Cacophonie 15 Juin
Tous avaient la conviction d'être justes et cependant c'était une cacophonie. Le film d'Agnès Jaoui 'l'Objet du délit' raconte une troupe préparant 'les Noces de Figaro' de Beaumarchais et le moment où tout bascule sur une présomption de harcèlement sexuel...Tous les caractères humains se mélangent, femme homme, prédateurs tranquilles et militantes prêtes au lynchage, prudents et lâches, fragiles et solitaires, égoïstes et généreux. C'est le spectacle de nous mêmes confrontés à un possible délit mettant en péril une aventure collective culturelle. L'harmonie vole en éclats, l'opéra est lieu de discorde, de cacophonie à la fois drôle et tragique. Le film tente avec beaucoup de subtilité de montrer les rapports humains tels que nous les connaissons aujourd'hui dans une actualité de faits divers parfois dramatique.
La cacophonie est une mauvaise musique, une succession de sons, de phrasés, de syllabes devenus désagréables à l'oreille, un mélange hétérogène de bruits, une confusion de sensations contraires...Le tintamarre devient vite un tumulte, le tumulte une controverse, un affrontement terrible.
Les évènements du monde au jour le jour, donnent plus encore cette sensation de cacophonie, de chaos incessant où les faits avérés sont embrouillés par de fausses nouvelles, des intentions de propagande, des manipulations violentes.
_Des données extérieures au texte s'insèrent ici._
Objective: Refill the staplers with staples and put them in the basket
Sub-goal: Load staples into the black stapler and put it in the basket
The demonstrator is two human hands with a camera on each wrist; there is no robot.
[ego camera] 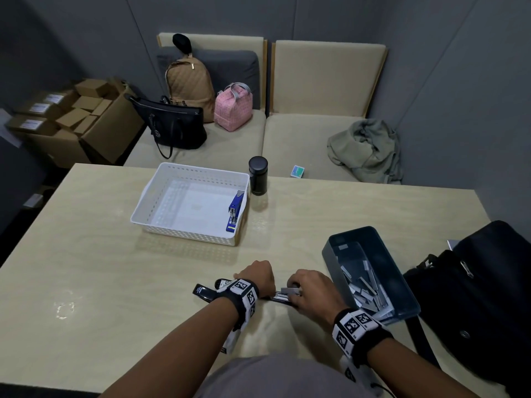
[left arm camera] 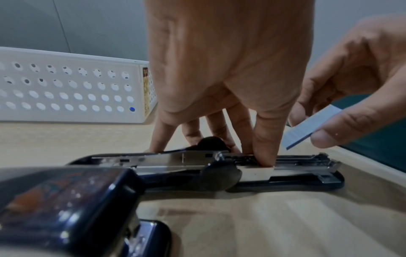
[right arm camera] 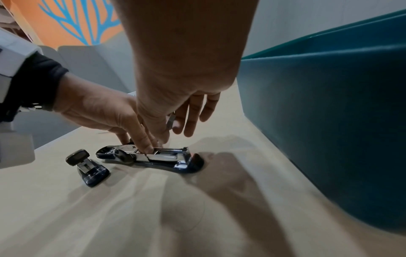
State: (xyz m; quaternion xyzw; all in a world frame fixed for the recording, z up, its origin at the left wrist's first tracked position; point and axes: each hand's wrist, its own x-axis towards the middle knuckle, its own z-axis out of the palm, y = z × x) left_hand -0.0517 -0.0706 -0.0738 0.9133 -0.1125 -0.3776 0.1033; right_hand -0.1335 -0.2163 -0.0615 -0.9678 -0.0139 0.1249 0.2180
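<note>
A black stapler lies opened flat on the table near the front edge, its metal magazine facing up. My left hand holds it there, one fingertip in the magazine channel and the other fingers behind the body. My right hand pinches a grey staple strip just above the magazine's right end. A second black stapler stands closed beside my left wrist. In the white basket lies a blue stapler.
A teal bin holding several loose staple strips stands right of my right hand. A black bag lies at the table's right edge. A black bottle stands beside the basket. Bags and boxes sit beyond the table.
</note>
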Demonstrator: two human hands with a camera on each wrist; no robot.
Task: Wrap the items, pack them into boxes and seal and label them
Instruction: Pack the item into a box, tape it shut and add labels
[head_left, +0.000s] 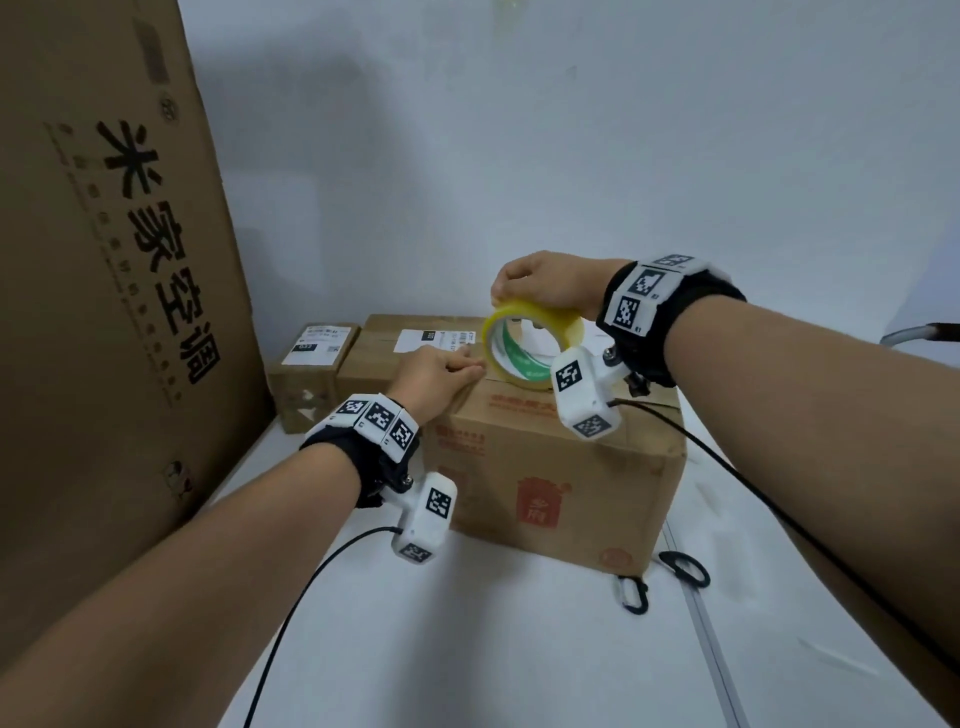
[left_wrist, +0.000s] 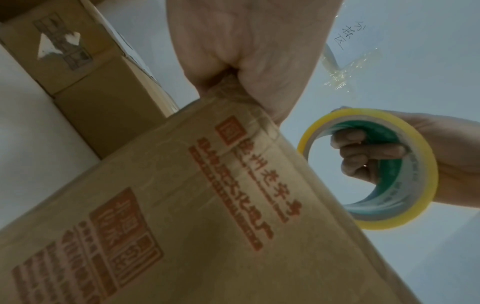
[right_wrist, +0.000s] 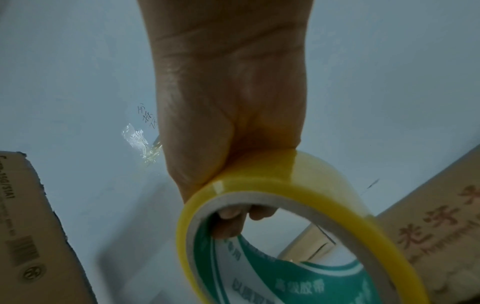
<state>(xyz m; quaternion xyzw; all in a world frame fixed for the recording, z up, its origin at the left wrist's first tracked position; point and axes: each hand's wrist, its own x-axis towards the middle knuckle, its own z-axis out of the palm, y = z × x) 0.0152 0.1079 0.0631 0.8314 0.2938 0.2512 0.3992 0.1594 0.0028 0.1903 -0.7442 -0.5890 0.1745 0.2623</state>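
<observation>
The tape roll (head_left: 532, 343) stood on edge over the box (head_left: 550, 467), gripped by the right hand (head_left: 545, 283), fingers curled through its core. Just left, the left hand (head_left: 436, 376) lay curled on the box's top, apparently pressing the tape's end.

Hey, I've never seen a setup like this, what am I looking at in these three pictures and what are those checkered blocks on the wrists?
No machine here: a person with a camera on the head and one on each wrist; the checkered blocks sit on the wrist bands. The head view looks down at a white table. The right hand holds a yellow tape roll, fingers hooked through its core. The left hand rests on the brown box at its top edge. Two labelled boxes stand behind, scissors beside it.
</observation>
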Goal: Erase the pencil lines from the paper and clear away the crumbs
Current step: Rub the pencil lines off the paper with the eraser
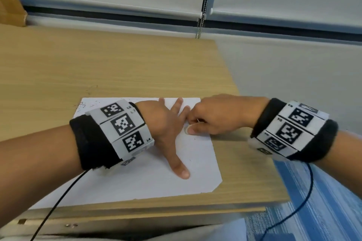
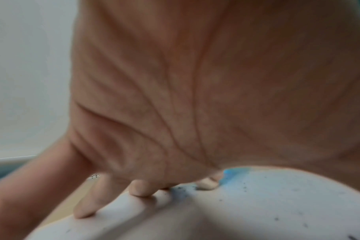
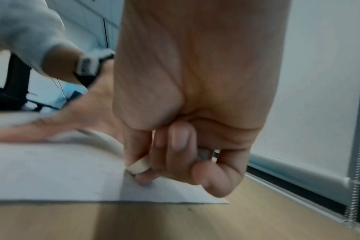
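Left hand [image 1: 166,133]: fingers spread flat, pressing paper [image 1: 152,182] down on desk [image 1: 117,68].
Right hand [image 1: 219,117]: pinching eraser [image 3: 139,167], rubbing near paper's right edge.
Tip: short strokes beside the bracing fingers, or sheet may buckle.
Paper: white, mostly clean; dark crumbs [image 1: 86,105] at far-left corner.

You get even, soft daylight in the head view, with faint shadows under both forearms on the white sheet of paper [image 1: 148,180]. Straight lines bow toward the edges there. Your wrist views are blurred: the left palm [image 2: 195,97] fills its frame out of focus, and the right hand [image 3: 185,113] smears.
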Tool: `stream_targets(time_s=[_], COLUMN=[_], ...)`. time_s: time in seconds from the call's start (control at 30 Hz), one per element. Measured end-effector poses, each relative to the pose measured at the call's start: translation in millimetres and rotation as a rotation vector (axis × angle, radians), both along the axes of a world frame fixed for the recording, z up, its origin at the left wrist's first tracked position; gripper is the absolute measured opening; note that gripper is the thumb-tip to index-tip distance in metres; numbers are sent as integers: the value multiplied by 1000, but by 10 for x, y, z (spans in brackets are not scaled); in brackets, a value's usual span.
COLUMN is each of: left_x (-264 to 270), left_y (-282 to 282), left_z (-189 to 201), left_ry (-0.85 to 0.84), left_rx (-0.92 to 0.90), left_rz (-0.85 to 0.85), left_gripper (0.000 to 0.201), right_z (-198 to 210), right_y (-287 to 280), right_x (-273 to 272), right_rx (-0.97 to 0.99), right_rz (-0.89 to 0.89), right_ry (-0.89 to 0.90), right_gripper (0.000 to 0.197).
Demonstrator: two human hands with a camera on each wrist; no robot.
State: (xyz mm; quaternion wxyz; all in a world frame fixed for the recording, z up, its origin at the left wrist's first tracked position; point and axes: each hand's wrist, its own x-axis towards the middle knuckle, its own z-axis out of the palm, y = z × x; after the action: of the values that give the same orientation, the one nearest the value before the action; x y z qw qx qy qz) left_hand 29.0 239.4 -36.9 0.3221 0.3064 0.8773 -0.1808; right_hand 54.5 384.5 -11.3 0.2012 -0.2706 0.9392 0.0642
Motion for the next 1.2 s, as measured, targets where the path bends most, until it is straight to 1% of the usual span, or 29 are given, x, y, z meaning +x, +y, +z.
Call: stream_targets(time_s=[0.07, 0.1, 0.2, 0.23, 0.3, 0.37, 0.47, 0.63, 0.7, 0.8, 0.87, 0.93, 1.0, 1.07, 1.13, 1.2], left_x=[4, 13, 37, 35, 37, 40, 57, 67, 92, 155, 170, 187, 173, 129, 68, 34], left_y=[-8, -6, -4, -5, -9, -23, -64, -182, -243, -409, -568, -702, -775, -782, -754, -727], left_z=[-2, 2, 25, 30, 35, 31, 38, 84, 142, 269, 311, 318, 275, 239, 221, 213], left_ry=[-4, 0, 19, 24, 29, 24, 31, 35, 33, 61, 79, 69, 69, 88, 118, 121], left_rx=[11, 14, 11, 6, 14, 36, 54, 98, 115, 100, 41, -36, -74, -70, -61, -55], left_rz=[-1, -9, -30, -29, -27, -24, -42, -12, -5, -45, -64, -67, -78, -90, -104, -105], left_gripper=[157, 157, 158, 158, 159, 159, 157, 154, 149, 138, 132, 125, 124, 124, 120, 119], right_z=[-20, -18, -29, -37, -27, -30, 49, 98, 57, 36, 68, 114, 136, 83, -25, -103], right_y=[33, 17, -94, -112, -84, 45, 271, 360, 301, 192, 118, 1, -175, -391, -567, -639], right_x=[-62, 20, 391, 444, 375, 203, 58, -3, -3, 81, 204, 372, 548, 687, 759, 771], right_rx=[19, 12, -31, -41, -63, -71, -177, -261, -285, -324, -390, -469, -547, -584, -550, -461], right_rz=[-6, 14, 120, 125, 72, -20, -160, -242, -251, -289, -312, -328, -319, -259, -143, -59], right_ry=[67, 55, -83, -108, -75, 20, 117, 295, 313, 299, 285, 251, 183, 123, 93, 61], right_gripper=[34, 33, 31, 32, 35, 36, 31, 28, 22, 14, 9, 11, 12, 12, 11, 12])
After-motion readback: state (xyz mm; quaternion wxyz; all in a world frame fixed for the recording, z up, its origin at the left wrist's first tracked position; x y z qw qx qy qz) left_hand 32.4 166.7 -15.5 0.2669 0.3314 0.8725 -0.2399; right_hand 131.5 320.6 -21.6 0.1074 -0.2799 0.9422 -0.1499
Passer de bombardements meurtriers, d'épuration ethnique, de génocide à un plan de paix, de promesses de cessez le feu à des crimes, de négociations secrètes à des annonces tonitruantes est un spectacle constant joué par des acteurs in-sincères, préoccupés par leurs biens immédiats, par le résultat financier grossier. Le tout, commenté sans s'interrompre sur des écrans ouverts au monde. Le bruit réel de ces guerres en Ukraine, à Gaza, au Liban, en Iran, en Israel semble couvert par le tohu bohu de dirigeants peu soucieux des peuples qu'ils massacrent.
Bien sûr, comme dans le film (dédié à Jean Pierre Bacri) il faut ardemment souhaiter que tout s'apaise, qu'il y ait des marques d'entente voire d'amour, mais le doute est permis et plus que cela. Clamer un dimanche anniversaire (80 ans et des combats MMA !) un accord de paix parait suspect d'autant que nous sommes habitués aux incohérences pitoyables de Trump. Il y a encore bien des détails à régler. Quand j'écris détails c'est un euphémisme, presque une désinvolture tant les diables qui s'y dissimulent sont légions (Frontières, nucléaire, armement, avoirs bloqués, lieux de destructions, sort des populations exilées etc) et le cynisme règne à Jérusalem comme à Washington, à Téhéran où à Moscou...
L'ouïe générale et commune, celle partagée par les milliards d'habitants de la planète, est malmenée par le chahut (sic) sanglant engagé par Poutine, Nétanyahou et les mollahs iraniens. Bruits de bombes et de désespoirs tel celui du peuple palestinien, bruits médiatiques si loin de la discrétion essentielle de la diplomatie. Ici le délit est un crime de guerre à répétition. Ce n'est plus du cinéma, c'est un moment de la vie du monde en déraison dangereuse. C'est si fragile ! ce qui pour le moins doit inciter les acteurs puissants et riches, réunis pour une part à Evian, à produire mezzo voce une harmonie prudente, respectueuse des morts et blessés de conflits criminels, à reconstruire des pays où le Droit et la démocratie ne sont pas chimères.